Uber addresses a common irritant. Uber unveiled Hoodie, a library for handling upserts of HDFS. This is problem that most Hadoop RDBMS offloads often face - how do we merge frequent updates into HDFS files. It's solving a common problem that Zaloni Bedrock addressed a couple of versions back using its Change Data Capture action.
Mesos is missing. Apache Mesos, a cluster resource manager, was conspicuous by its absence from proceedings. Mesos is a poster child in the Spark community and was demoed many times in Strata in previous years. With the rise of the SMACK stack (Spark Mesos Akka Kafka), Mesos may be competing what some traditionally call Hadoop.
No sessions on HDFS3. You should be interested because HDFS 3.0 promises to cut down your storage costs by almost 2/3rd using HDFS erasure coding. There was a session on launching Docker on YARN, but it has some security issues that need to be sorted first.

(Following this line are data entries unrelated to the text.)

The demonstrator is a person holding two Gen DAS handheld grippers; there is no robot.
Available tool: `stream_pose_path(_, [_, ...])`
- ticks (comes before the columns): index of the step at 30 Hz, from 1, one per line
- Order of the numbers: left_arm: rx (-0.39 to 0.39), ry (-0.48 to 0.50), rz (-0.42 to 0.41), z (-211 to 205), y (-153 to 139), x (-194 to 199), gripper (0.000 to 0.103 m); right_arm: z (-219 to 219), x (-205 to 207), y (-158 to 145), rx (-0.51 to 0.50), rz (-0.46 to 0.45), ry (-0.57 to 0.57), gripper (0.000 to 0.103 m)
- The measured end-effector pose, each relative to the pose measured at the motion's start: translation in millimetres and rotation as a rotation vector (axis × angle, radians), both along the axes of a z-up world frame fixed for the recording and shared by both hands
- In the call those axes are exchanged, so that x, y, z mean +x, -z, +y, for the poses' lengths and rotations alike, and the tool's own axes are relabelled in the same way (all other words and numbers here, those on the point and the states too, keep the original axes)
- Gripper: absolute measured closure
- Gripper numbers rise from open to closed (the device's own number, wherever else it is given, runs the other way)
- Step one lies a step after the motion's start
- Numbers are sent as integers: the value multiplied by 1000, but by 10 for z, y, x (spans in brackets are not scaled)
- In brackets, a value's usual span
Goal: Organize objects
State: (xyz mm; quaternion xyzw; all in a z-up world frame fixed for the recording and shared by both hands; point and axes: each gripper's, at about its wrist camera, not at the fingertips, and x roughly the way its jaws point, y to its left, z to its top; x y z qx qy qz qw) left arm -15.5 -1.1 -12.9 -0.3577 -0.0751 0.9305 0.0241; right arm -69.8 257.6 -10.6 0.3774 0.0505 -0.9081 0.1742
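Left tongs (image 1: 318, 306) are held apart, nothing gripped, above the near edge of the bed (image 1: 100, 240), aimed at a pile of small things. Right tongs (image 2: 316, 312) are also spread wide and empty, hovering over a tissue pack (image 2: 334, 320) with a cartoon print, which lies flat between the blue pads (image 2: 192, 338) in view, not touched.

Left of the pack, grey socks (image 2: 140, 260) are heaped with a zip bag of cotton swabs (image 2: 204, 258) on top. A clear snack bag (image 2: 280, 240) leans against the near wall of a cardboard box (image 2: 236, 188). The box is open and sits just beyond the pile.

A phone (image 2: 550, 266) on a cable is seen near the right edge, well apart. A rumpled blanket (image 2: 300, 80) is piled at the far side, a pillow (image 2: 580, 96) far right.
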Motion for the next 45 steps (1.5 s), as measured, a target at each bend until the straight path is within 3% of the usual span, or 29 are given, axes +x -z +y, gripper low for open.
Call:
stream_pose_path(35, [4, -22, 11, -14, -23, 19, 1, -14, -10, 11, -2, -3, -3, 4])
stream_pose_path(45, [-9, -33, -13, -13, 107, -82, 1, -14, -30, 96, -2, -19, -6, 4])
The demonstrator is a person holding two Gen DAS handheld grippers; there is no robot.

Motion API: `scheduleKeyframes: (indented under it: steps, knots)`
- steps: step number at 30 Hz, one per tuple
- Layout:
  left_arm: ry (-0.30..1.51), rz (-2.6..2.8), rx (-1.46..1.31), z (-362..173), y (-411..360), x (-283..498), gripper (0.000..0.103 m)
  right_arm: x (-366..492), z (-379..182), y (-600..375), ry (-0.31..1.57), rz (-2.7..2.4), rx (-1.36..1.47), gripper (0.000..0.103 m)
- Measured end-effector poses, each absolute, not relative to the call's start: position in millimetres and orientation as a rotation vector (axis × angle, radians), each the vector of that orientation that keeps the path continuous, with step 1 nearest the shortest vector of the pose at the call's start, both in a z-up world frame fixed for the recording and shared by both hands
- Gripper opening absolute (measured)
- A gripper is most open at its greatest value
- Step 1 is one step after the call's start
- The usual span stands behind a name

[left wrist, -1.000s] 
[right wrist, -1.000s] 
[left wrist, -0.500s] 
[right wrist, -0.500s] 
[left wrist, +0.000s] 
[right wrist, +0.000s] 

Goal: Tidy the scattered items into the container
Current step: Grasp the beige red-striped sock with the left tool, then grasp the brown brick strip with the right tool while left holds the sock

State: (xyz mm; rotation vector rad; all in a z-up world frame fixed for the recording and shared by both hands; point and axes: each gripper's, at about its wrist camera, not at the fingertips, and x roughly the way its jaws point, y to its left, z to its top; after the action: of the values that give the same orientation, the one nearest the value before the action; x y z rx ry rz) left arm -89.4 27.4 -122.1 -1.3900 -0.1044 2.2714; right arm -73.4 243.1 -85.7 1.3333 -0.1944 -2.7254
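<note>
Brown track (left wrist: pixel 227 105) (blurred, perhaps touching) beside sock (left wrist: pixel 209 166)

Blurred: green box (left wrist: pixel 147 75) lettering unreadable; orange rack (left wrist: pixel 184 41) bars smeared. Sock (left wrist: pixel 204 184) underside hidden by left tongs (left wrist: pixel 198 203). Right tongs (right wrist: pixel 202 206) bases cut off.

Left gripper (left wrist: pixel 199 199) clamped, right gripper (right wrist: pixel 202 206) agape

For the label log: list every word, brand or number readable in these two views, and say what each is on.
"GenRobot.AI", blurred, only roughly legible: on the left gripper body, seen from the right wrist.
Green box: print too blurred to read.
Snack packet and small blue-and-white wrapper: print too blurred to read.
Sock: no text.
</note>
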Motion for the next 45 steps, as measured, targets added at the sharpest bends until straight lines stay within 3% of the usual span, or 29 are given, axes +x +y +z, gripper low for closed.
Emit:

A lot of sessions from Google on TensorFlow. With massive interest in deep learning, and the fact that it is often combined with Spark to scale out, there were plenty of people attending multiple sessions on Google’s TensorFlow toolkit. Unfortunately, for non-data scientists and non-mathematicians, there was a lot of unfamiliar terminology. A talk by the rather famous (and opinionated) Ted Dunning cut down to the elegance of sophistication to be able to do Tensor math efficiently on computers. Also not to be missed was a session from Facebook on Torch, an alternative to TensorFlow.
Crowd pullers. Two sessions that I wanted to go to but could not get in because of sheer crowding were from Zaloni on building a data architecture and from Netflix on their internal Data architecture. It’s always interesting to see what folks at Netflix are doing, because they are engineering-oriented, but are justifiably wary of using technologies just because it’s well known (two years ago, they were one of the few companies to declare that although they were experimenting with Apache Spark, it wasn't yet “production ready”). Zaloni also turned up in Emirates’ (du) telecommunication use case.
Storm or Heron. Storm (now Apache Storm) is a stream processing system used by Spotify, Twitter and Yahoo amongst others. Twitter has recently released an API-compatible replacement for Storm, called Heron, and open-sourced it. Heron uses cluster resource managers to scale up or down, depending on load. Here are slides from the talk, and a comparison. (Heron can run on Mesos, by the way)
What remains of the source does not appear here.